* Task objective *
Count the lines below that hold "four". Give the number without comment.

* Data extracted from a collection *
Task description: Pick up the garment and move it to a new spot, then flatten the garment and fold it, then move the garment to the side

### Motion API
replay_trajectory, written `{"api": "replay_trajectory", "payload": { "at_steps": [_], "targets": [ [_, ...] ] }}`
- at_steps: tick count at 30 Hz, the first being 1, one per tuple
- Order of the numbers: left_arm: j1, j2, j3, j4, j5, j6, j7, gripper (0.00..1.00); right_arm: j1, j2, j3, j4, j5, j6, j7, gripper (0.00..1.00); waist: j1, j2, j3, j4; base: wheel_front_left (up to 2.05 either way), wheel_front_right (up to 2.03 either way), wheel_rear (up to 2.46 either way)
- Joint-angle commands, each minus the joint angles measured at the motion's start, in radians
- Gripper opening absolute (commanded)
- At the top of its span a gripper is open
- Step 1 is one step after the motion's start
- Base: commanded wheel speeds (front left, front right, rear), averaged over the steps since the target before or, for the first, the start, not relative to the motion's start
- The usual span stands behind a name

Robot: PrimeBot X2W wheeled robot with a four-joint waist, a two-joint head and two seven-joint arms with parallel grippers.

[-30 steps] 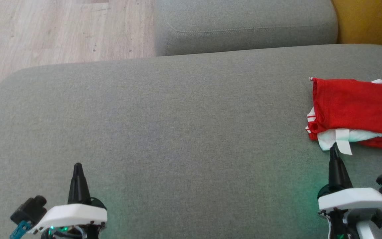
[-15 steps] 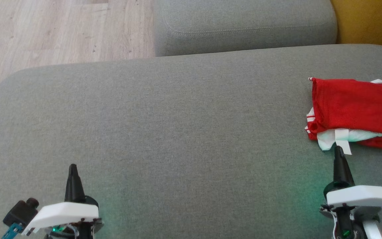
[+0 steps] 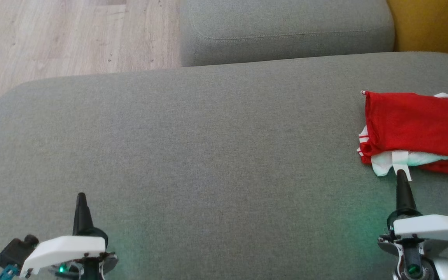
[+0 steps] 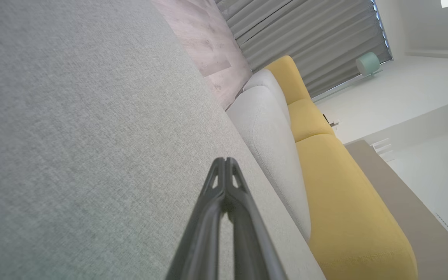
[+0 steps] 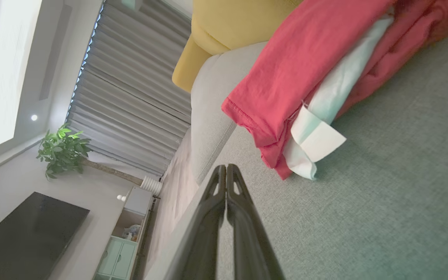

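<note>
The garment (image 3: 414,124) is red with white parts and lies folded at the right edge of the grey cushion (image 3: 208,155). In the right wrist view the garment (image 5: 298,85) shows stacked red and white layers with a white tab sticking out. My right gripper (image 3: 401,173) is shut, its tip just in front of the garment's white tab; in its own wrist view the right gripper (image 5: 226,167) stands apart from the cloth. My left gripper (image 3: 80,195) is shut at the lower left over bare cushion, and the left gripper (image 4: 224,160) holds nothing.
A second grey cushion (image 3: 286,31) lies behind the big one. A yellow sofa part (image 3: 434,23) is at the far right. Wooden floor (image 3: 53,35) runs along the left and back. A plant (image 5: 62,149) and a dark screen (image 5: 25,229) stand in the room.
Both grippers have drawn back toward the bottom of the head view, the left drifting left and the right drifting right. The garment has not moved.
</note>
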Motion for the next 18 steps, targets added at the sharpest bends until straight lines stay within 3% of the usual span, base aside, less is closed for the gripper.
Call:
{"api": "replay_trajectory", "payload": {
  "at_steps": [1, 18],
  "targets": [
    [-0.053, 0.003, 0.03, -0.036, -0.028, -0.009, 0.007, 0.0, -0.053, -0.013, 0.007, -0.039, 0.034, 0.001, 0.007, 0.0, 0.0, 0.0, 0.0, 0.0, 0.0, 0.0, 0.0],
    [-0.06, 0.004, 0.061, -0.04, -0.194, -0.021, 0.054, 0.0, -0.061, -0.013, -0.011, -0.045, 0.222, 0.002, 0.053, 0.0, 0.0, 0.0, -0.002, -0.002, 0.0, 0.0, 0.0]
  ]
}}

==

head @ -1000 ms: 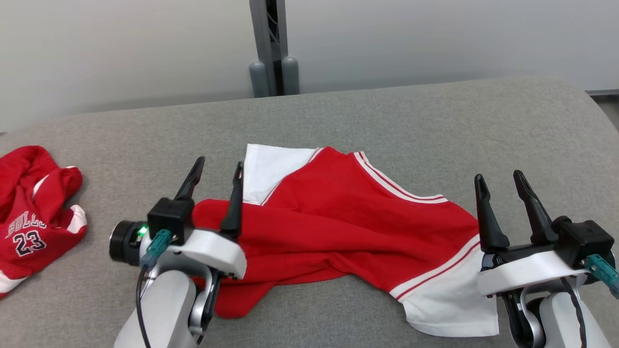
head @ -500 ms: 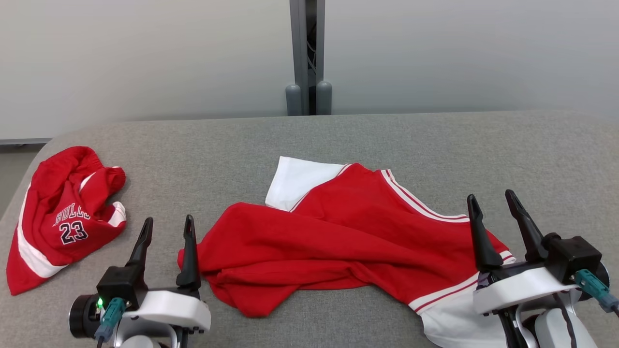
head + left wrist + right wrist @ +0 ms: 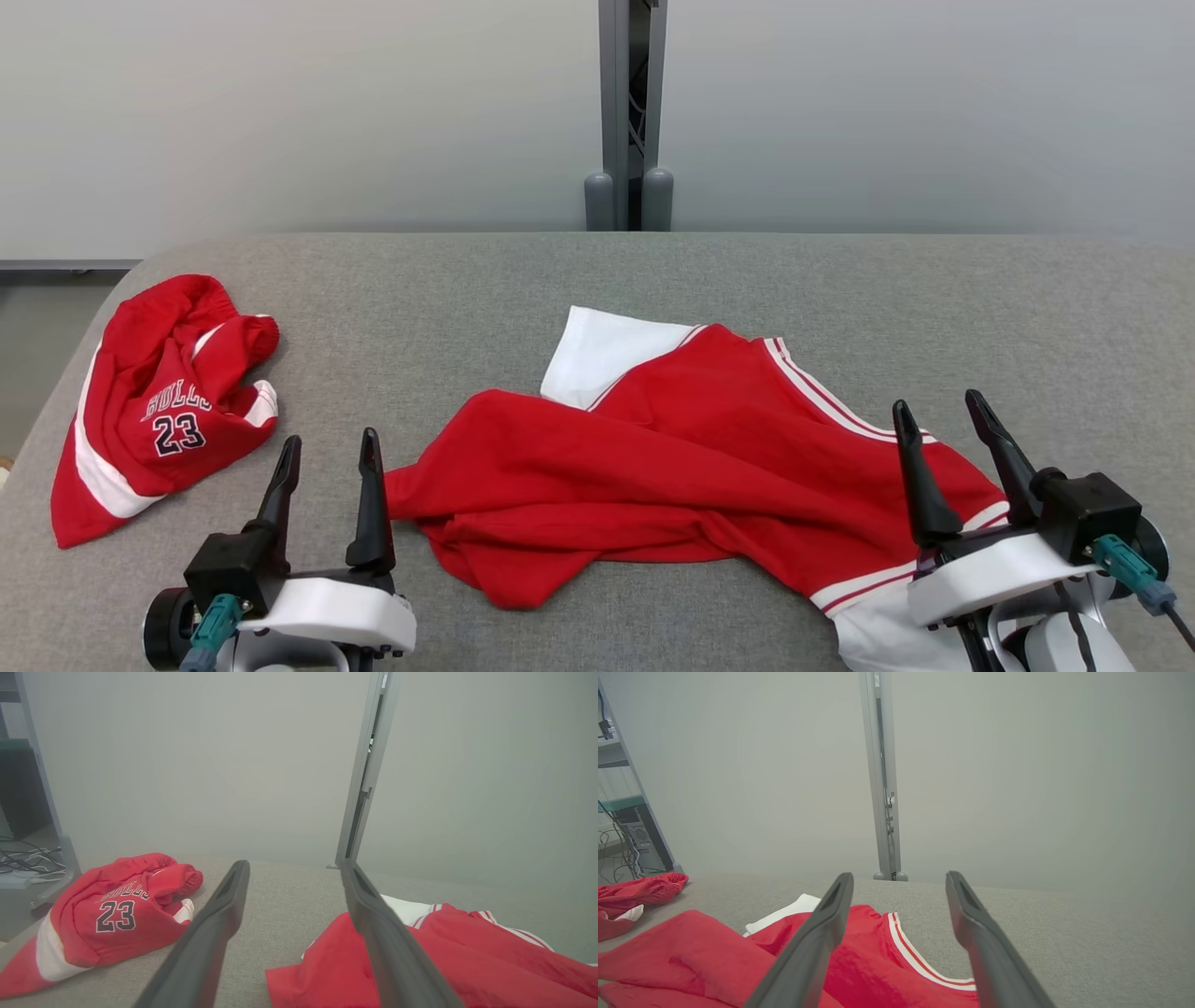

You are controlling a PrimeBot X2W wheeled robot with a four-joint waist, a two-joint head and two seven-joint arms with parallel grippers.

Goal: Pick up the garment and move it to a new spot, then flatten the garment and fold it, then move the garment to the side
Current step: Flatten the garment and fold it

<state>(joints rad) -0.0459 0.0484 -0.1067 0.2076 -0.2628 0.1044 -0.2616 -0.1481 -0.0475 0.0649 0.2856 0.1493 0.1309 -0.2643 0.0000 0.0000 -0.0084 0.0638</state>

* Solved exercise *
2